Many Russian travelers admired the amazing monument. Soon after the opening, Vasily Andreevich Zhukovsky saw it. In the already mentioned letter of 1821, he reported: “In Lucerne there is now a monument that has no similar size: a cave is carved in a high rock and in its depths on a shield marked with lilies, a dying lion. This lion in its height corresponds to the huge pedestal: in front of the rock a pond in which this whole mass is reflected."
Alexander Herzen wrote in Past and Thoughts in 1869: “There is an amazing monument in Lucerne; it was made by Thorvaldsen in a wild rock. In a hollow lies a dying lion; he is wounded to death, blood flows from the wound in which a fragment of an arrow sticks out; he laid a brave head on his paw, he groans, his gaze expresses unbearable pain; all around is empty, below is a pond; all this is hidden by mountains, trees, greenery."

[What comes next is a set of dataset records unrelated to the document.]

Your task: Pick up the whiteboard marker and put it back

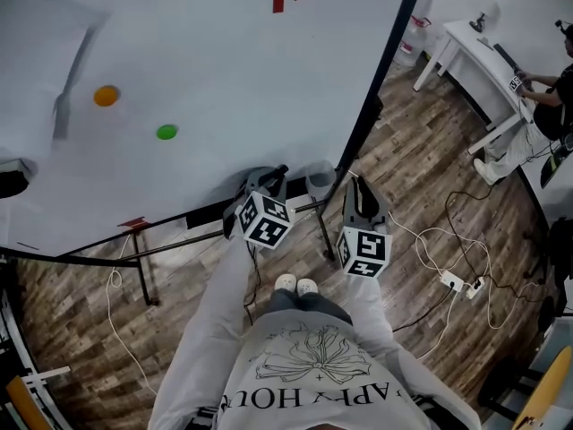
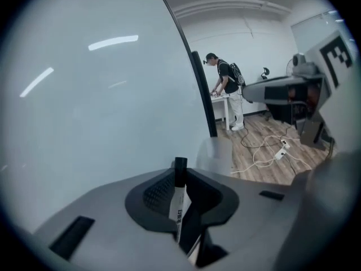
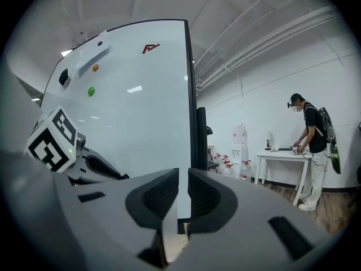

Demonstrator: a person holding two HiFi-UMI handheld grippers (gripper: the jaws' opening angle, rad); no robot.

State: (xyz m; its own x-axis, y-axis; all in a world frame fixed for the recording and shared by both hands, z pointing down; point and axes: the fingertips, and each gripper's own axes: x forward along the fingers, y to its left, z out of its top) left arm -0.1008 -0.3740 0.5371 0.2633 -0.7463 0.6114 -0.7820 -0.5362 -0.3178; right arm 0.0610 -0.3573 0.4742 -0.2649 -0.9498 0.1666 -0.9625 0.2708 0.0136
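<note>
The whiteboard marker (image 2: 178,203) has a white body and a black cap, and it stands upright between the pads of my left gripper (image 2: 181,176), which is shut on it. In the head view the left gripper (image 1: 269,179) is just in front of the whiteboard's (image 1: 224,52) lower right edge, with the marker's dark end (image 1: 281,169) poking out towards the board. My right gripper (image 1: 356,186) hovers beside it, to the right of the board's black side frame. In its own view the right gripper (image 3: 181,179) has its jaws together with nothing between them.
An orange magnet (image 1: 106,96) and a green magnet (image 1: 166,133) stick to the board, and a dark object (image 1: 12,180) sits at its left edge. A pale grey cup (image 1: 320,183) hangs at the lower corner. Cables and a power strip (image 1: 457,282) lie on the wooden floor. A person (image 1: 548,88) works at a white table (image 1: 474,50).
</note>
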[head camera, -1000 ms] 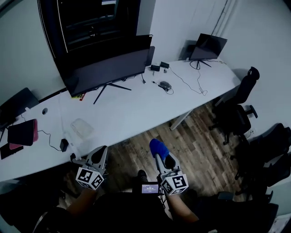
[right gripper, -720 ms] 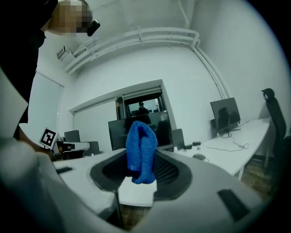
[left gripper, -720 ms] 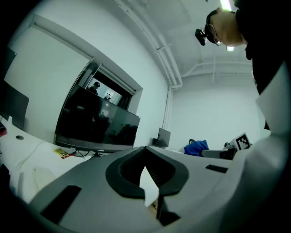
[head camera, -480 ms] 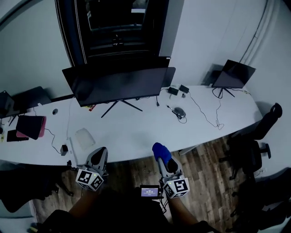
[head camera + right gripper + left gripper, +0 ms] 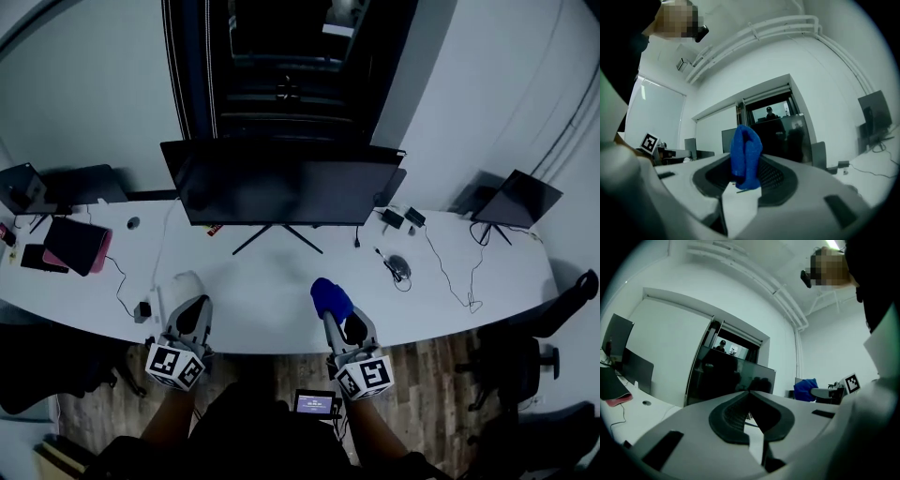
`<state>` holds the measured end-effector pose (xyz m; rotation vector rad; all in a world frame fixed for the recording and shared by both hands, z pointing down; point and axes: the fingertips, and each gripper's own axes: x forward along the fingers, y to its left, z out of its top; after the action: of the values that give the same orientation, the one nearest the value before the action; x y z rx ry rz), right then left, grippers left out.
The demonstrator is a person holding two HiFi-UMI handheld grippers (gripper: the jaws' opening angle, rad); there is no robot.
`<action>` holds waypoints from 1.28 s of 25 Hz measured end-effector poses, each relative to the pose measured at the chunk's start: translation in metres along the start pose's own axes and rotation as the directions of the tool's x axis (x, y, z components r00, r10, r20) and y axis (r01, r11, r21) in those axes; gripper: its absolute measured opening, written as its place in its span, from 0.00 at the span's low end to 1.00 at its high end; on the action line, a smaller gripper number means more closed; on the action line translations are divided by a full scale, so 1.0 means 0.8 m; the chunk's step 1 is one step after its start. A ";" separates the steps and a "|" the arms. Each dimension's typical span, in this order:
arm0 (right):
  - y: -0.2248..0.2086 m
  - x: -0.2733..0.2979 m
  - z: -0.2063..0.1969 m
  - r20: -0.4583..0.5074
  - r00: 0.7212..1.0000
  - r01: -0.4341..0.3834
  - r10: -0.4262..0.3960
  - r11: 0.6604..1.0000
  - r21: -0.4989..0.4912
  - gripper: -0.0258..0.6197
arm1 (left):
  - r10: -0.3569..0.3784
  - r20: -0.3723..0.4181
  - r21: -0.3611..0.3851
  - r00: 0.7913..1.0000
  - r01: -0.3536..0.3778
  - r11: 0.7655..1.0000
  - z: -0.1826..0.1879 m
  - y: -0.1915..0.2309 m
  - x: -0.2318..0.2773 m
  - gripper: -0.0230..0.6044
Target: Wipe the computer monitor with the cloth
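The wide dark computer monitor (image 5: 281, 192) stands on thin legs at the back of the white desk (image 5: 272, 291). It also fills the middle of the left gripper view as the monitor (image 5: 733, 376) and sits behind the cloth as the monitor (image 5: 785, 133) in the right gripper view. My right gripper (image 5: 331, 317) is over the desk's near edge, shut on a bunched blue cloth (image 5: 328, 298) that sticks up between the jaws, and the same cloth (image 5: 746, 157) shows close up. My left gripper (image 5: 195, 305) hovers at the front left, shut and holding nothing, its tips (image 5: 750, 392) meeting.
A small second monitor (image 5: 517, 199), a mouse (image 5: 398, 267) and cables lie on the desk's right. Dark devices, one on pink (image 5: 75, 244), sit at its left. A clear plastic piece (image 5: 178, 284) lies by the left gripper. An office chair (image 5: 572, 300) stands at right.
The view has swung so the desk and monitor now sit square in front and nearer. Both grippers have come over the desk's front edge. The cloth stays clamped in the right one.
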<state>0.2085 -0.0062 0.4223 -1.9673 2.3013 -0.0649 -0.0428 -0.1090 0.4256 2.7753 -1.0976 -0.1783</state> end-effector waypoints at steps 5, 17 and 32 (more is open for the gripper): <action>0.013 0.093 0.043 0.045 0.998 -0.048 0.050 0.998 -0.043 0.26 | 0.043 0.026 0.003 0.999 -0.043 0.999 0.027 0.064 0.037 0.02; 0.115 0.334 0.171 0.084 0.959 -0.238 0.269 0.933 -0.271 0.26 | 0.043 0.015 0.004 0.999 -0.043 0.999 0.085 0.191 0.103 0.03; 0.236 0.516 0.202 -0.110 0.898 -0.403 0.426 0.694 -0.597 0.26 | 0.027 0.024 -0.016 0.999 -0.027 1.000 0.089 0.226 0.142 0.03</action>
<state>-0.0212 -0.3774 0.2177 -1.5320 2.9307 0.8533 -0.0928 -0.3243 0.3826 2.7503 -1.1340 -0.2175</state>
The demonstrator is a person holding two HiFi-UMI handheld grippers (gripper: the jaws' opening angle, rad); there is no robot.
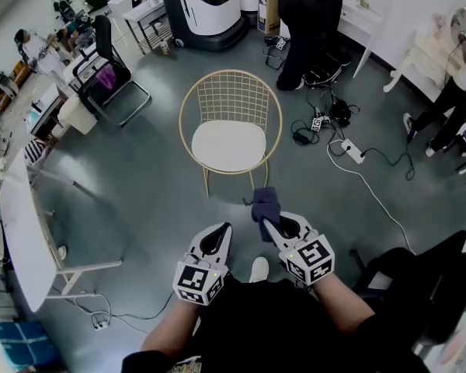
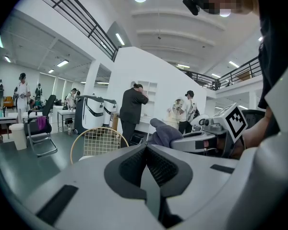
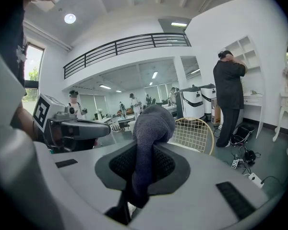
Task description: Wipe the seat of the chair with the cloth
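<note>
A gold wire chair [image 1: 230,107] with a round white seat [image 1: 228,145] stands on the grey floor ahead of me. My right gripper [image 1: 269,225] is shut on a dark blue-grey cloth [image 1: 265,202], held in the air short of the seat's front edge. In the right gripper view the cloth [image 3: 149,133] bulges up out of the closed jaws, with the chair [image 3: 193,133] behind it. My left gripper [image 1: 226,229] is shut and empty, level with the right one. The left gripper view shows the chair [image 2: 97,143] and the cloth [image 2: 166,133].
A person in black [image 1: 311,14] stands behind the chair by a white desk. Cables and a power strip [image 1: 351,151] lie on the floor to the right. A black office chair [image 1: 109,72] and a white table [image 1: 23,231] stand at the left.
</note>
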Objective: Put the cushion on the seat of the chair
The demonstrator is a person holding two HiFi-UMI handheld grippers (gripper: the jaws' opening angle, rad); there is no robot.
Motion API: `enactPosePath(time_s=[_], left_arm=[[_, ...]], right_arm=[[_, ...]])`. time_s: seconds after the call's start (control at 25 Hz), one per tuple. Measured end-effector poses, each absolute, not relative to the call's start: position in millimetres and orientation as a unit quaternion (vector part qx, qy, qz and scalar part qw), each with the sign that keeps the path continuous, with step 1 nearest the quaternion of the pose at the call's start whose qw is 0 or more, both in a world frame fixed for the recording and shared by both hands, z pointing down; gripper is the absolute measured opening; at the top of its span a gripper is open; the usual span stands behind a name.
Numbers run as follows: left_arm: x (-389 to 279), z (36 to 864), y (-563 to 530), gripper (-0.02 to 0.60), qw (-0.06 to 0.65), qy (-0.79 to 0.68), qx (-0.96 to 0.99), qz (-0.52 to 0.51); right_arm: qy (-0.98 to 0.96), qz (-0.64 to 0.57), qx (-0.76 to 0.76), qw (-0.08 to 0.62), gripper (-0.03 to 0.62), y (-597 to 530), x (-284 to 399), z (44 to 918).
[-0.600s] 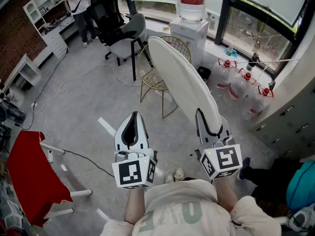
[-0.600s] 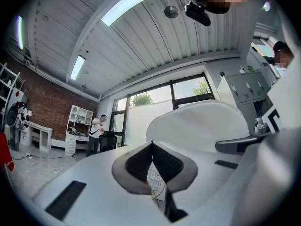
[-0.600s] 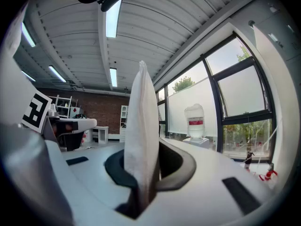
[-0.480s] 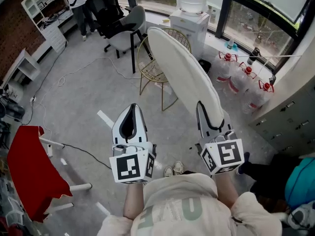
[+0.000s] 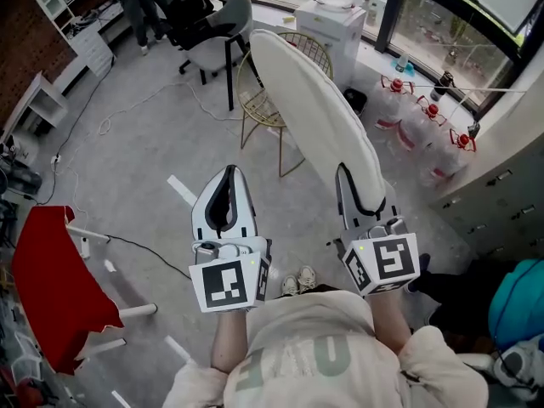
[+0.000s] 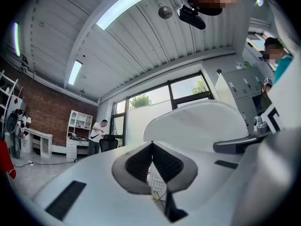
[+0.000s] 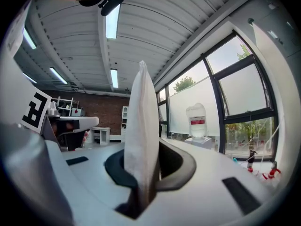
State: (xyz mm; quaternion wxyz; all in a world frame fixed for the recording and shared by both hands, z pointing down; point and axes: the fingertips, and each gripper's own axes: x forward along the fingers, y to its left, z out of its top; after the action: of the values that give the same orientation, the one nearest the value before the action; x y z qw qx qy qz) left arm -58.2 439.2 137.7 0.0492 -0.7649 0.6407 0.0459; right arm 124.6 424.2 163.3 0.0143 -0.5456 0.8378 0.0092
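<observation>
A: Where's the cushion (image 5: 319, 126)?
B: Up in the air. The right gripper (image 5: 350, 195) is clamped on its near edge. The left gripper (image 5: 227, 181) is closed and empty, just left of it.
A: How best to do the step?
B: Probably carry it farther, roll it flat, centre it over the chair (image 5: 259, 133) seat, then release.
A: Which way does it point?
B: It stands on edge, with its long axis running near-right to far-left, toward the chair.

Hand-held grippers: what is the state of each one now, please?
Left hand-held gripper: closed, holding nothing.
Right hand-held gripper: closed on the white cushion.
</observation>
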Motion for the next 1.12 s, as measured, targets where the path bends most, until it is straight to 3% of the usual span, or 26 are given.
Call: enactPosePath(time_s=[1.12], left_arm=[[-60, 137, 390, 0.014, 0.069, 0.685, -0.724, 0.047]], right_arm=[[0.853, 0.003, -0.52, 0.039, 0.048, 372, 154, 178]])
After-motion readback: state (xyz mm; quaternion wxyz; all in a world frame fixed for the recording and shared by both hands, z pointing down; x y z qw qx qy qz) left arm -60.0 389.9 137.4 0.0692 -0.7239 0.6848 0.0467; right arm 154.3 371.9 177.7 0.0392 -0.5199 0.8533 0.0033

But we digress from Lev Nikolaevich’s stay in Lucerne. On July 11, Tolstoy noted in his diary: “I finished Lucerne before lunch.” Fine. You have to be brave, otherwise you won’t be able to say anything except grace, and I have a lot to say that’s new and meaningful.” After a short break, the Lucerne was redesigned and by July 18 it had acquired its final form. On July 19, Tolstoy traveled further to the north, taking from the shores of Lake Firvaldstätt a story written here in a few days, which was published in Sovremennik in the fall of the same 1857 and perpetuated the negative image of the beautiful Swiss city in Russian literature.

“Anti-Lucerne” motifs unexpectedly appear in Russian poetry of the early 20th century. Clearly Tolstoyan intonations - the opposition of eternal nature and resort vulgarity - can be traced in Valery Bryusov's poem "Lake Firvaldstät", written in Lucerne in 1909.

Hotels with magnificent portals,
Arrogantly lined up
And, arguing with the age-old rocks,
They look into the dispassionate azure.

Along the embankment, under the chestnut trees,
The bazaar of all-world vanity, -
Glitter under expert blush
Into a pearl of erected beauty.

Crossing the colorless surface,
Ships are smoking both here and there,
And, encroaching on the forbidden heights,
The flags in the mountains are turning red.

And at the hour when with the abysses of the night
The peaks are mixed in the shade,
From there - an argument with the rays of the stars
The hotel lights are on.

And Vladislav Khodasevich wrote in 1917 an ironic poem “In this stupid Schweizerhof.”

In this stupid Schweizerhof,
Getting ready to leave,
It's good to drink black coffee
With a glass of bad liquor!

In this stupid Schweizerhof
The sea view is so huge...
Fat German at the buffet
And there are large palm trees in the garden.

Here we are again on the embankment in front of the Schweizerhof Hotel, which means our walk
in Lucerne with Lev Nikolaevich Tolstoy has come to an end!

When searching for quotes, materials from Mikhail Shishkin's book "Russian Switzerland" were used.